Пекторалис вручил подьячему бумажку, а тот, выйдя за двери, хохотал, хохотал, так что насилу впотьмах в соседний двор попал и полез к Сафронычу через забор пьяный магарыч пить.
"Ликуй, -- говорит, -- русская простота! Ныне я немца на такую пружину взял, что сатана скорее со своей цепи сорвется, чем он соскочит".
"Да хотя поясни", -- приставал Сафроныч.
"Ничего больше не скажу, как уловлен он -- и уловлен на гордости, а это и есть петля смертная".
"Что ему!"
"Молчи, маловер, или не знаешь, ангел на этом коне поехал, и тот обрушился, а уж немцу ли не обрушиться".
Осушили они посудины, настрочили жалобу, и понес ее Сафроныч утром к судье опять по той же большой дороге через забор; и хотя он и верил и не верил приказному, что "дело это идет к неожиданному благополучию", но значительно успокоился.

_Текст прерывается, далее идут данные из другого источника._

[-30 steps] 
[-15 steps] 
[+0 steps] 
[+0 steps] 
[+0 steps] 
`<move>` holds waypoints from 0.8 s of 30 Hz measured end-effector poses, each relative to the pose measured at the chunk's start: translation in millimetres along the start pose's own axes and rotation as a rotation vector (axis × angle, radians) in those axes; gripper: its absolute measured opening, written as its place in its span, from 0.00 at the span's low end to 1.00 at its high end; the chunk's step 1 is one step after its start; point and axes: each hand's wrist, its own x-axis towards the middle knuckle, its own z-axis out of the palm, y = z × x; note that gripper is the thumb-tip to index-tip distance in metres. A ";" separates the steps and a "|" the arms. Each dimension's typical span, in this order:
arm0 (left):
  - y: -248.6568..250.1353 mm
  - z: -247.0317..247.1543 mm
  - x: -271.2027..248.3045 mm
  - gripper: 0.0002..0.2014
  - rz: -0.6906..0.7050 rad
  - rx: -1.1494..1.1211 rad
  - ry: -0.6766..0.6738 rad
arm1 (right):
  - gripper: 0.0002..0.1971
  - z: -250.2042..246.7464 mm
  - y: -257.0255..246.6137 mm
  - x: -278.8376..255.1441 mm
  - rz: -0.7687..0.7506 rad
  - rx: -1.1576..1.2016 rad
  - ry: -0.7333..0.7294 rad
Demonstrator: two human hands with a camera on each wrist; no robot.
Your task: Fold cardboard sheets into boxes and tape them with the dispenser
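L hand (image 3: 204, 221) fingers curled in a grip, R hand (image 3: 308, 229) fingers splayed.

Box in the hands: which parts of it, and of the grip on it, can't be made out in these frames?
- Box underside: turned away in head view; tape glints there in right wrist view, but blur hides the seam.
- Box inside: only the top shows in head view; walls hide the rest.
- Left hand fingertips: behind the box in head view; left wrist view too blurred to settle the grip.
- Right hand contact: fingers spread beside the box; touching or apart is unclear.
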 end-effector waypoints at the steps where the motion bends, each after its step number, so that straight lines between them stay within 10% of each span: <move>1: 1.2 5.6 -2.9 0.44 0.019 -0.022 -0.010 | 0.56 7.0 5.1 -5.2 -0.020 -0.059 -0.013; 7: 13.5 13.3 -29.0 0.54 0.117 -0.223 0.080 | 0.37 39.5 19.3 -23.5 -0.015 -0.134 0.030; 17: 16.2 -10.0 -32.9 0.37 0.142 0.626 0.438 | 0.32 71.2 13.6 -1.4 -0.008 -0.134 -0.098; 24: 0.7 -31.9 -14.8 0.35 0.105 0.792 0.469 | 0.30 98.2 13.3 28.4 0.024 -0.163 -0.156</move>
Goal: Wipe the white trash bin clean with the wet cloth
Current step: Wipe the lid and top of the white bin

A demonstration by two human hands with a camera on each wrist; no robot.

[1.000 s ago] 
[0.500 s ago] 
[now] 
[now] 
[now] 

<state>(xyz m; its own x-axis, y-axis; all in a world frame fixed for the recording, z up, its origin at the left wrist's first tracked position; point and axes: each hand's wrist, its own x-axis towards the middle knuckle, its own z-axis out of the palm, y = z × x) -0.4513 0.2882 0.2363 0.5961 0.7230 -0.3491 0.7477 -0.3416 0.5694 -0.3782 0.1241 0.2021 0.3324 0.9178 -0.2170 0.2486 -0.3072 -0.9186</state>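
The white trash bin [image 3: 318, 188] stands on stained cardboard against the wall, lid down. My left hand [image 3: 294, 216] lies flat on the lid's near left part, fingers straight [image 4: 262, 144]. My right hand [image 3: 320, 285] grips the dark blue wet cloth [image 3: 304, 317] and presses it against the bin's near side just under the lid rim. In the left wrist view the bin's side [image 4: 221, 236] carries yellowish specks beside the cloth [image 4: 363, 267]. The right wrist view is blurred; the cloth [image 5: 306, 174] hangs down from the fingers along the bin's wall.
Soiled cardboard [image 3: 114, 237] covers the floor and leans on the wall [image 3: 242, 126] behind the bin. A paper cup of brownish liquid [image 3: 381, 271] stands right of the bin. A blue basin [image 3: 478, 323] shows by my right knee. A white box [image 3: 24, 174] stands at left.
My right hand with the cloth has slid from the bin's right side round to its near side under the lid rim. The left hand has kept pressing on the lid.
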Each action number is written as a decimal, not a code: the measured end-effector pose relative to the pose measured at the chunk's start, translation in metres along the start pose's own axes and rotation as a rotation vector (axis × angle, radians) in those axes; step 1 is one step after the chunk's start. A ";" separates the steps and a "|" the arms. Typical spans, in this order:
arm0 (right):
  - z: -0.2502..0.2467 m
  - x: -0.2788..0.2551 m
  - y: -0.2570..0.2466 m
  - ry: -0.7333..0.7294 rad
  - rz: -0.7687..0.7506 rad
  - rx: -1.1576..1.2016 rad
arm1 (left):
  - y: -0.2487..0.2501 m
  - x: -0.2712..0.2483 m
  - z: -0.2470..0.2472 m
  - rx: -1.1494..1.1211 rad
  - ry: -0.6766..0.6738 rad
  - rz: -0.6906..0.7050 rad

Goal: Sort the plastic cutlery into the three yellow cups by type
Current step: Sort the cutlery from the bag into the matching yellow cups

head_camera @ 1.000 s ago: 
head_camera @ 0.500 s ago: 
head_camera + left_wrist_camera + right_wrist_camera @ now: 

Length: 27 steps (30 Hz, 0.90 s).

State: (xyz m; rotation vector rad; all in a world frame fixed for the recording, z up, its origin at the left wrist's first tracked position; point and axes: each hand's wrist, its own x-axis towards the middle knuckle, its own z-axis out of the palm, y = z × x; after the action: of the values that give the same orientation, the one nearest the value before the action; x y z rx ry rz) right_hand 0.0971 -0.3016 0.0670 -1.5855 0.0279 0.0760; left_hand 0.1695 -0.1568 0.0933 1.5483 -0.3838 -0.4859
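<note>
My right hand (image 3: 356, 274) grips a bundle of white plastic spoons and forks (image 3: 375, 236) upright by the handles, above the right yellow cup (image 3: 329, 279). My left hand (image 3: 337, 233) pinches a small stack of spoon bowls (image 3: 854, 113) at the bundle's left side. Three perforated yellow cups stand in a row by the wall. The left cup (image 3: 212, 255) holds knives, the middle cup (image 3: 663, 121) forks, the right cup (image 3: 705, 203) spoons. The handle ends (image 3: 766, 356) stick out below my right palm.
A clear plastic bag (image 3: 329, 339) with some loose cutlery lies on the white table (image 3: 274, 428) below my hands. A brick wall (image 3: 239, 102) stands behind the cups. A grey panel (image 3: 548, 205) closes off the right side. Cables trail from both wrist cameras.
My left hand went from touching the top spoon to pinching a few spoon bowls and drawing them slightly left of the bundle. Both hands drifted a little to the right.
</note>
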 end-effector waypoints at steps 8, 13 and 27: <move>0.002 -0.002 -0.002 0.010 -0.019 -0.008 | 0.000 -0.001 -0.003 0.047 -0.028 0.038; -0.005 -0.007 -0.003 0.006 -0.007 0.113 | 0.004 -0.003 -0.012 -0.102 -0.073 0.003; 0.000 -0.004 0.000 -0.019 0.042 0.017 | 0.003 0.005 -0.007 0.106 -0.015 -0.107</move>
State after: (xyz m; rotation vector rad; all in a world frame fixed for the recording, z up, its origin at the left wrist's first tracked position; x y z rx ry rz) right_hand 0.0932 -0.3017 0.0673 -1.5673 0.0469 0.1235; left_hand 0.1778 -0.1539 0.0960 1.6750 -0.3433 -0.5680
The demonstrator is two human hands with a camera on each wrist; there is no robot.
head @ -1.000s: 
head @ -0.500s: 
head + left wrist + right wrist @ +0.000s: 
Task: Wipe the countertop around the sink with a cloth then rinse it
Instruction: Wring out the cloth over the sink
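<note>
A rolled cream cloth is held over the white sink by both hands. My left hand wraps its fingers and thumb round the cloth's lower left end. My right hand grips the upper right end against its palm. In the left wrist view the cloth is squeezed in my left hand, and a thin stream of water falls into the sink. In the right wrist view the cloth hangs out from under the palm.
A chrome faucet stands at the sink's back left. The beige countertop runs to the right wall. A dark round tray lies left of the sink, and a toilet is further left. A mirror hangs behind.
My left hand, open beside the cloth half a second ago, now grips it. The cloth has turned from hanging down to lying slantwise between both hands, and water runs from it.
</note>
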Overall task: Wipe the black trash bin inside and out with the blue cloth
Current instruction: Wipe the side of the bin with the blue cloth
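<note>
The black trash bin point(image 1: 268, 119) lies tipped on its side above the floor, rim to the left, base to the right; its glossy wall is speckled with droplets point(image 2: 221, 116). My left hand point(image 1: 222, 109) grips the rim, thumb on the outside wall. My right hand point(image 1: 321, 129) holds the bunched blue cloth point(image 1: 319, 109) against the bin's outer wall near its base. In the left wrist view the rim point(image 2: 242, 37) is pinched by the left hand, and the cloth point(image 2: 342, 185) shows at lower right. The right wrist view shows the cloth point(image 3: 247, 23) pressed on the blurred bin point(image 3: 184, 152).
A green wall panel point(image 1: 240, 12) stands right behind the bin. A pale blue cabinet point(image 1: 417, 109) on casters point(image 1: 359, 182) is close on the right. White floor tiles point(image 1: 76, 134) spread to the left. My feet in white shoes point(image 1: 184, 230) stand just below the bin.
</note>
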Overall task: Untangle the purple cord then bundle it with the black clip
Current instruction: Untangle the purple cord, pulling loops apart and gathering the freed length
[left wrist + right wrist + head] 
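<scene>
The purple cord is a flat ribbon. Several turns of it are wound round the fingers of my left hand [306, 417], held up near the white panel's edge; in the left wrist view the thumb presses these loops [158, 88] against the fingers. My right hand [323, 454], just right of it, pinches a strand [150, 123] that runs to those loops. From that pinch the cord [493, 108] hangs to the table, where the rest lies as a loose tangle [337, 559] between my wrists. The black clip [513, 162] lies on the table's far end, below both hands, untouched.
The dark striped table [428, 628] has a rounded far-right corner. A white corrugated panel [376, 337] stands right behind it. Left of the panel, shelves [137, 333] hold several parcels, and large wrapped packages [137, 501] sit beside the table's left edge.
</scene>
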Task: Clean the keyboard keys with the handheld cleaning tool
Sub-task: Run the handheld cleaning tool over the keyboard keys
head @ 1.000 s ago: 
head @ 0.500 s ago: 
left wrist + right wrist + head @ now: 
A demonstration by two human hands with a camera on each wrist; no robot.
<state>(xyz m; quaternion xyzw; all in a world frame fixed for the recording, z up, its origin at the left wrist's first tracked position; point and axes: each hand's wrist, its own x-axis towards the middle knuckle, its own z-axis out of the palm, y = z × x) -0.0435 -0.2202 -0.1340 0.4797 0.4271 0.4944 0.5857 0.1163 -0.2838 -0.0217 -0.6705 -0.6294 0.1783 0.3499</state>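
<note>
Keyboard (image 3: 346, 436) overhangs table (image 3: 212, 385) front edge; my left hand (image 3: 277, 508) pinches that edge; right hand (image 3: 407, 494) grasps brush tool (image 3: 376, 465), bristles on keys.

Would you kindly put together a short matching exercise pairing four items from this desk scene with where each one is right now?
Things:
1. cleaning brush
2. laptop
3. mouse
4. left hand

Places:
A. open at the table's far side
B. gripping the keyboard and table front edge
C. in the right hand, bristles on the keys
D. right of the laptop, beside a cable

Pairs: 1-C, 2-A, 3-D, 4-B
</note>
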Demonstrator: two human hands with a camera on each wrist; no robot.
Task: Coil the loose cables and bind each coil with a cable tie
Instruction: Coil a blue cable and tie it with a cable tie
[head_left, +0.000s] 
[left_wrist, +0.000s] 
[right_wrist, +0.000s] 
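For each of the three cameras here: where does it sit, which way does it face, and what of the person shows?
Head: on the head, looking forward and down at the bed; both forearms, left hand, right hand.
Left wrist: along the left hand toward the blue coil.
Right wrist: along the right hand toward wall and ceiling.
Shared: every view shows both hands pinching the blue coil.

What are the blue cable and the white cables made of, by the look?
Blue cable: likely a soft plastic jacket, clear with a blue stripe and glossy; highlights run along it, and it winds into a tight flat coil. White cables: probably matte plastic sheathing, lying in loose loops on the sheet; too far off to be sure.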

Сафроныч остудил печь, отказал заказы, распустил рабочих и ждет, что будет всему этому за конец, в ожидании которого не томился только один приказный, с шумом пропивавший по трактирам сто рублей, которые сорвал с Пекторалиса, и, к вящему для всех интересу и соблазну, а для Гуго Карлыча к обиде, -- хвастался пьяненький, как жестоко надул он немца.
Все это создало в городе такое положение, что не было человека, который бы не ожидал разбирательства Сафроныча и Пекторалиса. А время шло; Пекторалис все пузырился, как лягушка, изображающая вола, а Сафроныч все переда в своем платье истер, лазя через забор, и, оробев, не раз уже подсылал тайком от Жиги к Пекторалису и жену и детей за пардоном.